Start of Dataset content

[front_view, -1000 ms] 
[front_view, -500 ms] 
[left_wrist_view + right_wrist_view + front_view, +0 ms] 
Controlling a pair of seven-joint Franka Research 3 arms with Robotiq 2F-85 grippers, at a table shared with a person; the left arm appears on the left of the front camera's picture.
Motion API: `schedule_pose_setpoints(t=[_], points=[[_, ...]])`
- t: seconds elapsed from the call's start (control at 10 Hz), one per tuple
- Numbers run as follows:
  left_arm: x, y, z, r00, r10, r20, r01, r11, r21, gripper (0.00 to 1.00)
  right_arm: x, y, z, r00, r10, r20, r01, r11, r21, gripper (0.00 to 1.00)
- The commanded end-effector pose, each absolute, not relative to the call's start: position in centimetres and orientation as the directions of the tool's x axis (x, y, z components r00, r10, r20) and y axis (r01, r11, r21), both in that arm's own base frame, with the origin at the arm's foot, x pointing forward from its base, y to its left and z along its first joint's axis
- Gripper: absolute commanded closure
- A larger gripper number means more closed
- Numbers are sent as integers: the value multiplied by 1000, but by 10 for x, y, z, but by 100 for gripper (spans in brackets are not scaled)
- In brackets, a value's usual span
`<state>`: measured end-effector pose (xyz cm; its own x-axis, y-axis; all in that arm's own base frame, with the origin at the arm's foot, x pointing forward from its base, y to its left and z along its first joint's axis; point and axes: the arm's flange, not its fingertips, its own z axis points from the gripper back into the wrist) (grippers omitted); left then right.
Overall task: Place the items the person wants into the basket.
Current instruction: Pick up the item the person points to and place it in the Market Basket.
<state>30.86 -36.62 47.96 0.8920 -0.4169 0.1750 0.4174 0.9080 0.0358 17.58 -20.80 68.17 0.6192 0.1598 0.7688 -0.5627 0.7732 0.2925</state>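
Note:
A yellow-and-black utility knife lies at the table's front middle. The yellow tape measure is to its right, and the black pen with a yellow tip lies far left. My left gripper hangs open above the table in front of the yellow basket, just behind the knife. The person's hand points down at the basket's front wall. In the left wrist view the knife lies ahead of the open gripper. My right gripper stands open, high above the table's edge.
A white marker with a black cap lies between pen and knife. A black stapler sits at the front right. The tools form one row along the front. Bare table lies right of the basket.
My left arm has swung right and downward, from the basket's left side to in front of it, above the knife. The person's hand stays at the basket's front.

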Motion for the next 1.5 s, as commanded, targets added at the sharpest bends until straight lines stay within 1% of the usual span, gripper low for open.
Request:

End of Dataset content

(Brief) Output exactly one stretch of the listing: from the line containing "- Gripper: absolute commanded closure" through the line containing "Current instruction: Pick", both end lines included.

(Task solution)
- Gripper: absolute commanded closure
- A larger gripper number means more closed
- Numbers are sent as integers: the value multiplied by 1000, but by 10 for x, y, z, but by 100 for gripper (spans in brackets are not scaled)
- In brackets, a value's usual span
`<state>`: measured end-effector pose (xyz cm; its own x-axis, y-axis; all in that arm's own base frame, with the origin at the arm's foot, x pointing forward from its base, y to its left and z along its first joint's axis; point and axes: the arm's flange, not its fingertips, its own z axis points from the gripper back into the wrist) (grippers omitted); left then right.
Overall task: Place the items the person wants into the basket.
Current instruction: Pick up the item the person points to and place it in the Market Basket.

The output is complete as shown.